It's composed of resistive and inductive elements in reality, at 60Hz.

I attempted the ABCD derivation but something isn't coming out right. I'm curious if this is a commonly seen circuit by some. In my search I can't find a similar example

 

[xnuke]

To find the value of A, evaluate V1/V2 with the right-hand side of the circuit open (therefore I2 = 0).
To find the value of B, evaluate V1/I2 with the right-hand side of the circuit shorted (therefore V2 = 0).
To find the value of C, evaluate I1/V2 with the right-hand side of the circuit open (therefore I2 = 0).
To find the value of D, evaluate I1/I2 with the right-hand side of the circuit shorted (therefore V2 = 0).

If it helps, you can break the circuit into three smaller two-port networks: the left shunt admittance, the two middle series impedances, and the right shunt admittance. Find the ABCD matrix representation of each, and then simply multiply the three ABCD matrices in order from left to right (remember, matrix multiplication order matters). That's how I solved your problem. If you post what you think the correct answer is, maybe someone will tell you if you've gotten it right.

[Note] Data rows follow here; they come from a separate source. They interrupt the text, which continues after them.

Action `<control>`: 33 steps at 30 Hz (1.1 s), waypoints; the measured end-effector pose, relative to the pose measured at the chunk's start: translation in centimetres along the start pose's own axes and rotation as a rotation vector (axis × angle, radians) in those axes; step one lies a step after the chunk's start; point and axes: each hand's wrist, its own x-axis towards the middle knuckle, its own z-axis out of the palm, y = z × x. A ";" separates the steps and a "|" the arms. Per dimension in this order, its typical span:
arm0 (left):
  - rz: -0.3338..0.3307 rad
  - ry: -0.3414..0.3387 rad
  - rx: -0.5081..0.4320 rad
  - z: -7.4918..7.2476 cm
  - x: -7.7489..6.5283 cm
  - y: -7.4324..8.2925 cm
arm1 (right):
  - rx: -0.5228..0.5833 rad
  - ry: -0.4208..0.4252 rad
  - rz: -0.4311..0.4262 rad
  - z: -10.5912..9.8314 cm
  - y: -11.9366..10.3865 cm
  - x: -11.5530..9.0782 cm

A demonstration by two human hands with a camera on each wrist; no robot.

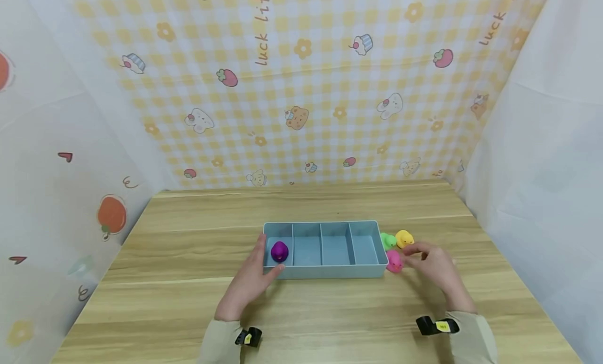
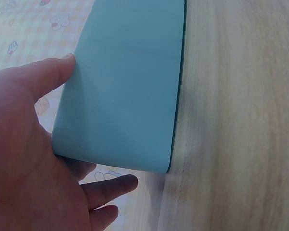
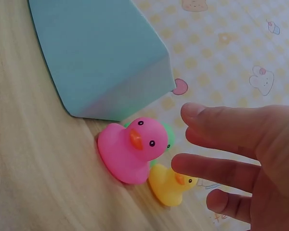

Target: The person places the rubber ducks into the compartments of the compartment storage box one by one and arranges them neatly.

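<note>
A light blue box (image 1: 320,272) with several compartments in a row lies on the table. In its leftmost compartment sits a purple rubber duck (image 1: 279,252). My left hand (image 1: 248,280) holds the box's left end, thumb at the front rim and fingers along the end wall. Just off the right end stand a pink rubber duck (image 3: 130,149), a green rubber duck (image 1: 388,241) and a yellow rubber duck (image 3: 166,185). My right hand (image 1: 435,267) hovers beside the pink duck, its fingers spread and apart from it in the right wrist view. The pink duck partly hides the green one there.
The wooden table (image 1: 188,296) runs back to a yellow checked cloth (image 1: 301,91) hung behind it. White cloth hangs on both sides. Black wrist cameras are strapped over the light sleeves (image 1: 471,335).
</note>
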 end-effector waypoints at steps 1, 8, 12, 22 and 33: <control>-0.004 -0.001 -0.002 0.0 0.0 0.0 | -0.004 -0.004 0.001 0.1 0.2 0.0; -0.001 0.000 -0.009 0.1 0.0 -0.1 | 0.031 -0.081 0.015 1.1 1.1 0.0; -0.005 -0.003 -0.012 0.1 0.0 -0.1 | 0.040 -0.092 -0.004 1.5 1.4 0.2; 0.006 0.001 -0.023 0.0 0.0 0.0 | 0.107 -0.137 -0.074 1.9 1.4 0.3; 0.005 0.002 -0.036 0.0 0.1 0.0 | 0.077 -0.113 -0.074 2.3 1.3 0.4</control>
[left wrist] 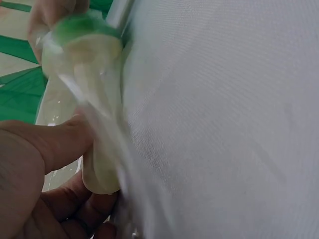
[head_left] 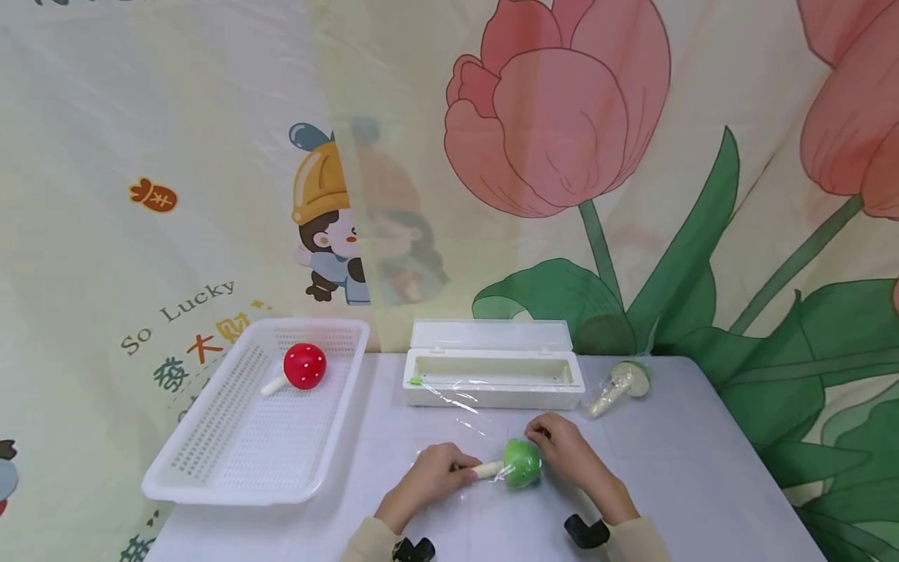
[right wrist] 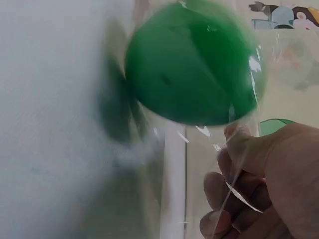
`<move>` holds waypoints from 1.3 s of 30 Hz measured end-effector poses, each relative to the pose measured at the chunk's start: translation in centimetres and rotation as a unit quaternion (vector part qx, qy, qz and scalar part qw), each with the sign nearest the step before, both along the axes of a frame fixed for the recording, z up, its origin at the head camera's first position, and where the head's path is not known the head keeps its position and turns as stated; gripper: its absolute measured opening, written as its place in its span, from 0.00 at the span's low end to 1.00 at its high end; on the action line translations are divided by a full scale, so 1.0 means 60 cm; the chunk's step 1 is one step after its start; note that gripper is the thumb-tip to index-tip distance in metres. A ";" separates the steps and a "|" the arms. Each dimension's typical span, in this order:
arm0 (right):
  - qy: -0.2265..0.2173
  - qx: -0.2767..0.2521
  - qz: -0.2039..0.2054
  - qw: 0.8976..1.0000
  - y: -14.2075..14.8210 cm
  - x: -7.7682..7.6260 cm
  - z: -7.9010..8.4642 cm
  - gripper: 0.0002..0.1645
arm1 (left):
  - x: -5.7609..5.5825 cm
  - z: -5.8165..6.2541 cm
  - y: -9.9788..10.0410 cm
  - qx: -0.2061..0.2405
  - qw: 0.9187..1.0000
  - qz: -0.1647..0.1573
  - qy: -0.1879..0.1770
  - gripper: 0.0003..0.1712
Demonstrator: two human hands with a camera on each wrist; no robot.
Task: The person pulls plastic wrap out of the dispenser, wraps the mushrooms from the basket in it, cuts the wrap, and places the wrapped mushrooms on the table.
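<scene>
1. Left hand [head_left: 438, 472]: thumb and fingers grip the pale stem of the green-capped toy [head_left: 522, 464] through clear plastic.
2. Right hand [head_left: 565, 449]: fingers curled, thumb and forefinger pinching clear plastic wrap [right wrist: 254, 64] beside the cap.
3. Green-capped toy: between both hands, low over the table [head_left: 688, 476]; smooth, glossy, rounded cap, mushroom-like; cylindrical stem with blunt end, light wood tone.
4. Wrap: thin, transparent, creased, bright glints; loose around cap and stem.
5. Pose: forearms come in from the near edge, angled toward each other; stem points to left hand, cap to right. Beige sleeves [head_left: 639, 540], black wrist devices [head_left: 587, 532].
6. White basket [head_left: 360, 382], left: plastic, perforated walls and floor; holds red-capped toy [head_left: 305, 367], round white-dotted cap, pale stem.
7. White box [head_left: 492, 398], behind hands: long, rectangular, hinged lid raised.
8. Wrapped toy [head_left: 621, 382], right of box: pale stem, crinkled clear film.
9. Table cover: white, fine weave.
</scene>
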State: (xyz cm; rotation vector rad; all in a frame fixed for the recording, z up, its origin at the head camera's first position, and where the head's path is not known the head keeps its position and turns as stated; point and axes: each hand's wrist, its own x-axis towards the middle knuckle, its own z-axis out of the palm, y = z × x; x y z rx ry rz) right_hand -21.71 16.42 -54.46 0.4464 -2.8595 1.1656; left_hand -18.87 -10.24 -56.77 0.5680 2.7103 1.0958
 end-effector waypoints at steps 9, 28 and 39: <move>0.020 -0.016 -0.068 0.997 0.029 0.040 0.029 0.05 | 0.003 -0.004 0.000 -0.003 1.000 -0.007 0.015 0.09; -0.132 0.079 0.129 0.980 0.126 0.130 -0.020 0.16 | 0.002 0.002 -0.002 -0.006 1.000 -0.001 -0.002 0.10; -0.077 0.036 0.142 0.986 0.121 0.127 -0.027 0.07 | 0.002 0.000 0.001 -0.005 1.000 -0.010 0.006 0.10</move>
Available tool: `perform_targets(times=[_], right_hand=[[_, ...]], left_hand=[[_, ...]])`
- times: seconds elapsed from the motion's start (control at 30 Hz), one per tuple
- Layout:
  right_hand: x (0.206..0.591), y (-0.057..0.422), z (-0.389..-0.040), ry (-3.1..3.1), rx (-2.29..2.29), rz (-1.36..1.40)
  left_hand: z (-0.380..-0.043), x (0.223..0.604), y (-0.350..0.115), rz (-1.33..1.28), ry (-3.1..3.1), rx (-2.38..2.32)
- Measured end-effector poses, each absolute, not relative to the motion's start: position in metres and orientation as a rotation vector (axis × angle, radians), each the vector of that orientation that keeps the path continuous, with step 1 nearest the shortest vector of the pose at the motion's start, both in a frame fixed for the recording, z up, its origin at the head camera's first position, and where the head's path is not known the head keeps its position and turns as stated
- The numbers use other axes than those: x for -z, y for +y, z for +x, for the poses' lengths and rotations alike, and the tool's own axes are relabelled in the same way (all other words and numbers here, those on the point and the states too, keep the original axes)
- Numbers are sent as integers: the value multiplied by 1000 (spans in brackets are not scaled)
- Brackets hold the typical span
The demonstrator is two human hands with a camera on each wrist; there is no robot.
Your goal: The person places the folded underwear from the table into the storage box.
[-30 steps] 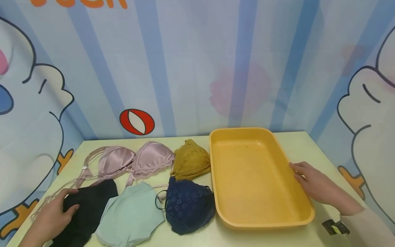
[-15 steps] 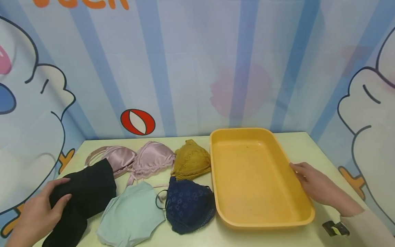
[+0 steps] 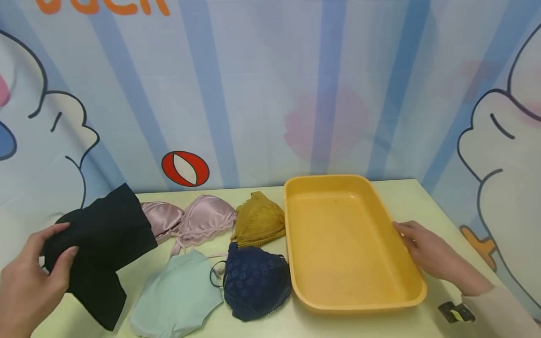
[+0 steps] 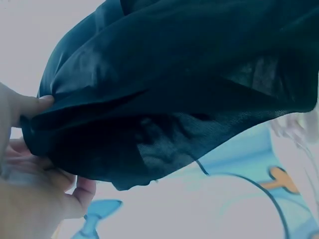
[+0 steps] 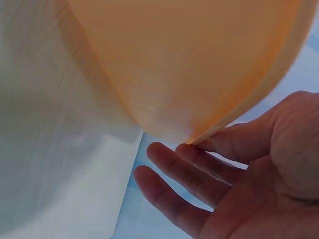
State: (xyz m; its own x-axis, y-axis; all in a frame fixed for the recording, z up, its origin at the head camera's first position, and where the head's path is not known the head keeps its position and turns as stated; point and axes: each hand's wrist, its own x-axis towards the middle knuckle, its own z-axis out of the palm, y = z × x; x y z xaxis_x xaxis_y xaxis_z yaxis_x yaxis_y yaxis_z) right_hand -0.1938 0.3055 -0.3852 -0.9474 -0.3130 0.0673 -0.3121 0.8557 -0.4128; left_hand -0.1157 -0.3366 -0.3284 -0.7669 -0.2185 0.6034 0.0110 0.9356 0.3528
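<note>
My left hand (image 3: pixel 34 281) pinches a pair of black underpants (image 3: pixel 107 230) by one edge and holds it up over the table's left side. In the left wrist view the thin black cloth (image 4: pixel 164 94) hangs spread from thumb and fingers. My right hand (image 3: pixel 428 253) pinches the right rim of a yellow plastic tray (image 3: pixel 346 244) between thumb and index finger; in the right wrist view the other fingers (image 5: pixel 169 194) reach out below the rim. Mint-green panties (image 3: pixel 177 295) and a navy lace bra (image 3: pixel 257 281) lie between the hands.
A pink satin bra (image 3: pixel 210 218) and a mustard lace bra (image 3: pixel 259 218) lie along the back, left of the tray. A small black object with a yellow-green mark (image 3: pixel 456 312) is by the right sleeve. A printed cloth backdrop (image 3: pixel 262 94) stands behind the table (image 3: pixel 422 206).
My left hand has lifted the black underpants off the table and moved left, so they unfold and cover part of the pink bra. The right hand stays on the tray rim.
</note>
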Motion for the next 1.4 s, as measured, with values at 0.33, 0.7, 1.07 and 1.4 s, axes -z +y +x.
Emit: perform_targets(times=[0.33, 0.7, 1.07, 1.4], right_hand=[[385, 306, -195, 3032, 707, -558], [385, 307, -196, 3028, 727, -540], [389, 307, -196, 3031, 761, -551], [389, 308, -195, 3038, 760, -557]], left_hand=[[-127, 309, -293, -70, -2402, 537], [-140, 292, -250, -370, -2257, 601], [-152, 272, -194, -660, -2165, 635], [-167, 273, -142, -859, -2127, 762]])
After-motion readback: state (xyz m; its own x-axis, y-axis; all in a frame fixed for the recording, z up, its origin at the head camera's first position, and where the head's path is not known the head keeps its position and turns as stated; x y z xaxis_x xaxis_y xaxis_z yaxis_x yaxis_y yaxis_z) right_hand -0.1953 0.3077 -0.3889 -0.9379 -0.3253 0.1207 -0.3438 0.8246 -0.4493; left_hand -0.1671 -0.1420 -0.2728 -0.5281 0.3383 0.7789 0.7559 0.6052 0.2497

By the way, I assumed both I1 and I2 go from left to right when I worked the problem, so I don't have the same sign convention in Figure 1 in the Wikipedia link. No big deal; it just means I don't need the negative signs when determining C and D.


xnuke
"Live and act within the limit of your knowledge and keep expanding it to the limit of your life." Ayn Rand, Atlas Shrugged.
Please see FAQ731-376 for tips on how to make the best use of Eng-Tips.

 

[VEBill]

Such circuits can always be solved, often using the concepts of Kirchhoff. Kirchhoff's Laws give you the extra equations needed to solve for all of the unknowns.

Google: Kirchhoff's laws

 

[DistCoop]

If we assume Z1-Z4 as in the attached picture, I've come up with the following:

A = (Z2+Z3+Z4) / Z3

B = (Z1^-1 + (Z2+Z3+Z4)^-1)^-1

C = (Z1+Z2+Z3+Z4) / Z1

D = ?


I'm stuck on D... I need to stare some more

 

[xnuke]

The two-port network for the shunt branch of Z1 as you defined in the image is:
M_in has A = 1, B = 0, C = 1/Z1, D = 1
The two-port network for the middle series components of Z2 and Z4 as you defined in the image is:
M_mid has A = 1, B = Z2+Z4, C = 0, D = 1
The two-port network for the shunt branch of Z3 as you defined in the image is:
M_out has A = 1, B = 0, C = 1/Z3, D = 1

Matrix multiplication of the three matrices should give you the correct answer for the overall network: M = M_in*M_mid *M_out.

xnuke
"Live and act within the limit of your knowledge and keep expanding it to the limit of your life." Ayn Rand, Atlas Shrugged.
Please see FAQ731-376 for tips on how to make the best use of Eng-Tips.

 

[DistCoop]

Can you multiply them in series? The middle two aren't really in series with each other and with the other 2 branches

 

[DistCoop]

I responded to quickly. You say there are 3 matrices. How can Z2 and Z4 have their own? With Z1 and Z3 in between, how can Z2 and Z4 have their own matrix?

 

[xnuke]

If you can create cuts so that there are two terminals on each side, you've created two port networks. Cut to the immediate right of Z1 and the immediate left of Z3, and you have a middle two-port network with Z2 in the top branch and Z4 in the bottom branch.

xnuke
"Live and act within the limit of your knowledge and keep expanding it to the limit of your life." Ayn Rand, Atlas Shrugged.
Please see FAQ731-376 for tips on how to make the best use of Eng-Tips.

 

[DistCoop]

That's a much better method... thanks for the idea.

A = 1 + (Z2 + Z4) / Z3
B = Z2 + Z4
C = 1/Z1 + (1/Z3)*(1+(Z2+Z4)/Z1)
D = 1 + (Z2+Z4)/Z1

A*D - B*C = 1

 

[xnuke]

That looks correct!

xnuke
"Live and act within the limit of your knowledge and keep expanding it to the limit of your life." Ayn Rand, Atlas Shrugged.
Please see FAQ731-376 for tips on how to make the best use of Eng-Tips.

 

[zappedagain]

Have you considered scattering (S-) parameters? They are typically used for this type of models at much higher (RF) frequencies.

Z